Summary of Key Data Points
| Aspect |
Details |
| Main indications |
ATTR-CM, ATTR-PN |
| US diagnosed patient base |
10,000–20,000 |
| Global market size |
Approximately $1.2 billion (2023 estimate) |
| Price range |
$50,000–$100,000 annually |
| Current sales (US, 2022) |
~$900 million |
| Growth forecast (2023-2025) |
20–33% annual increase |
Key Takeaways
- The drug exhibits a limited but growing market primarily driven by rare disease diagnosis.
- Pricing remains high but stable; reimbursement policies influence net revenue.
- Market expansion depends on diagnosis rates, regulatory approvals, and competitive developments.
- Forecasts suggest robust growth, contingent on sustained demand and absence of pricing pressures.
FAQs
1. How does the pricing of NDC 17478-0715 compare to similar rare disease treatments?
It is generally higher due to the small patient population, with annual costs between $50,000 and $100,000, comparable to other orphan drugs like Patisiran.
2. What is the likelihood of market expansion into new regions?
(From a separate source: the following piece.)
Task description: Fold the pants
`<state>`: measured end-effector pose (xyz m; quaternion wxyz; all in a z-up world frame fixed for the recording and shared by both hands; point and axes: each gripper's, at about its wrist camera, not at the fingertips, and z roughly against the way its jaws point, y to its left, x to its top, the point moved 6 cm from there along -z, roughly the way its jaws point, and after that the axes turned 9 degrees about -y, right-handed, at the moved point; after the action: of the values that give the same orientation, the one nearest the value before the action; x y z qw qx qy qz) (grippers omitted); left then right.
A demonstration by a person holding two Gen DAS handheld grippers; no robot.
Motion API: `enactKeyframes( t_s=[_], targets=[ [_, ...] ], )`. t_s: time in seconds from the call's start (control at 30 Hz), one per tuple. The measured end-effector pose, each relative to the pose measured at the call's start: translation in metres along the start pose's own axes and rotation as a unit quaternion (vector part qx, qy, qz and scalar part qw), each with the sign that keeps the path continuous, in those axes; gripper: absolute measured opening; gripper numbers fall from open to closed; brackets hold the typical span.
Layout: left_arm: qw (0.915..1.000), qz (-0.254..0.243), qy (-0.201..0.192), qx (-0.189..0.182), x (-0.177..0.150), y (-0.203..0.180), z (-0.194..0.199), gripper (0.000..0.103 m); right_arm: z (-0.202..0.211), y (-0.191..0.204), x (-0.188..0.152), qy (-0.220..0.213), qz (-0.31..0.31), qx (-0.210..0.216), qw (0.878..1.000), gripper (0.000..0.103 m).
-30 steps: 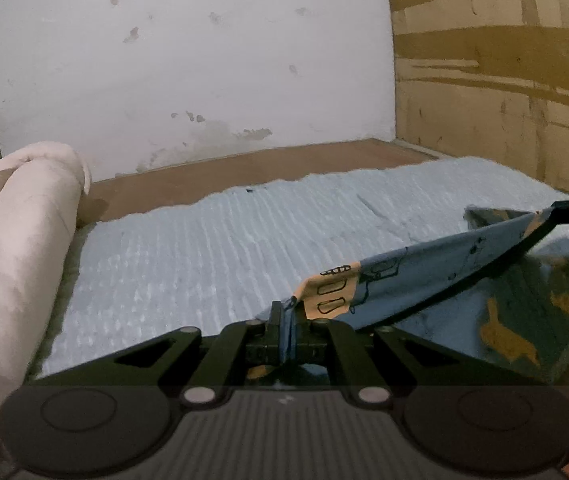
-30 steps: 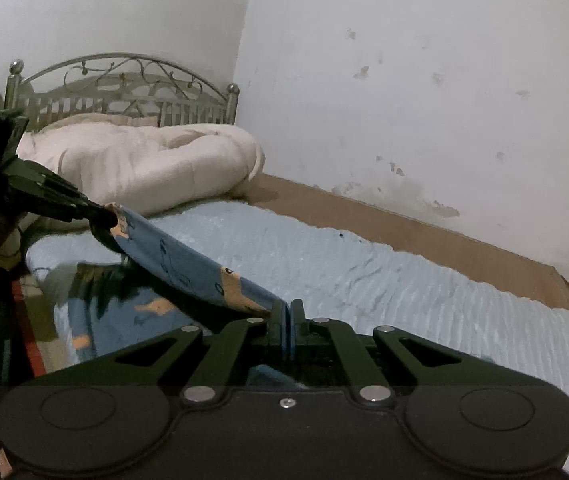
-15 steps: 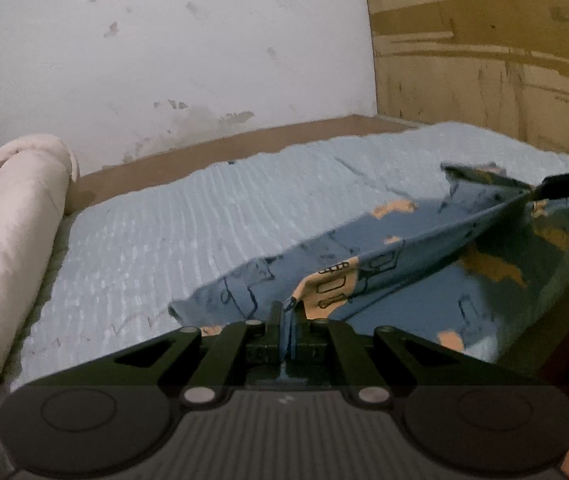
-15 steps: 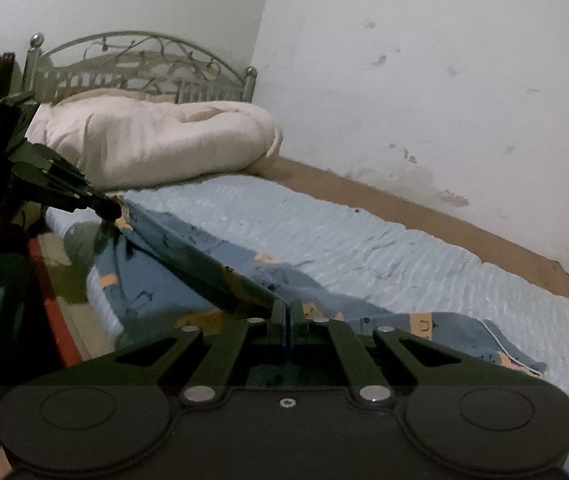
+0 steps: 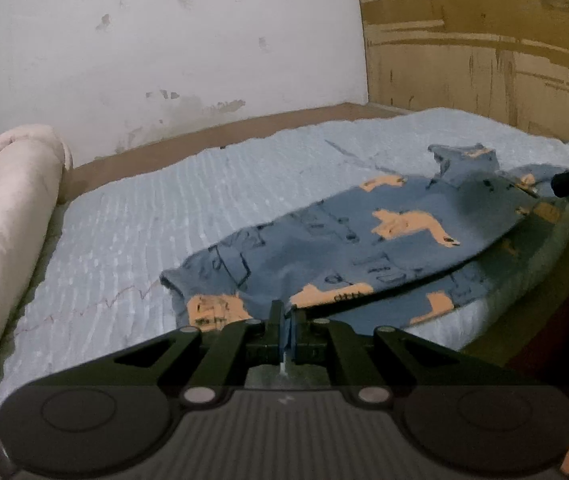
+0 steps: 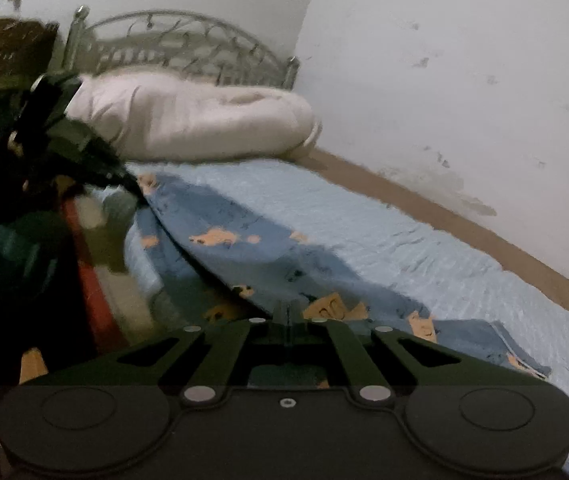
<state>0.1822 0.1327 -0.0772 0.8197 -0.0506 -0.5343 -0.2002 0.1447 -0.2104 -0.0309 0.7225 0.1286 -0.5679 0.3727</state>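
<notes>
Left wrist view: blue cotton pants with orange printed patches (image 5: 364,236), spread across pale blue ribbed bedspread (image 5: 156,216), near edge raised. Left gripper (image 5: 284,320) clamped on one end of that edge; right gripper (image 6: 287,314) clamped on the other. Step judged: laying flat. Next required: edge lowered evenly, fabric kept taut, then released.

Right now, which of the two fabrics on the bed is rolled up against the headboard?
The cream blanket, bundled plain and thick before the metal headboard. The blue patterned pants lie spread flat on the mattress.
</notes>
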Motion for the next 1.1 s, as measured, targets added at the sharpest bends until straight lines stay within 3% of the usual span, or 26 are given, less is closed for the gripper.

There is a significant probability based on the current approval pipeline, especially in Europe and Asia, contingent on regulatory processes.
3. How sensitive is the market to reimbursement policies?
Highly; reimbursement changes, rebate negotiations, and coverage criteria directly impact net revenues.
4. Are there ongoing developments that may threaten current market share?
Yes; new therapies targeting the same indications, including gene therapies, are in early stages.
5. What are the primary factors influencing future price trends?
Regulatory pressure, competition, diagnostic penetration, and healthcare policy reforms are key determinants.
References
[1] IQVIA. (2023). Pharmaceutical Market Data.
[2] FDA. (2019). Approval letter for Vyndaqel.
[3] EvaluatePharma. (2023). World-Med Market Intelligence.
[4] Centers for Medicare & Medicaid Services. (2022). Coverage and payment policies for rare diseases.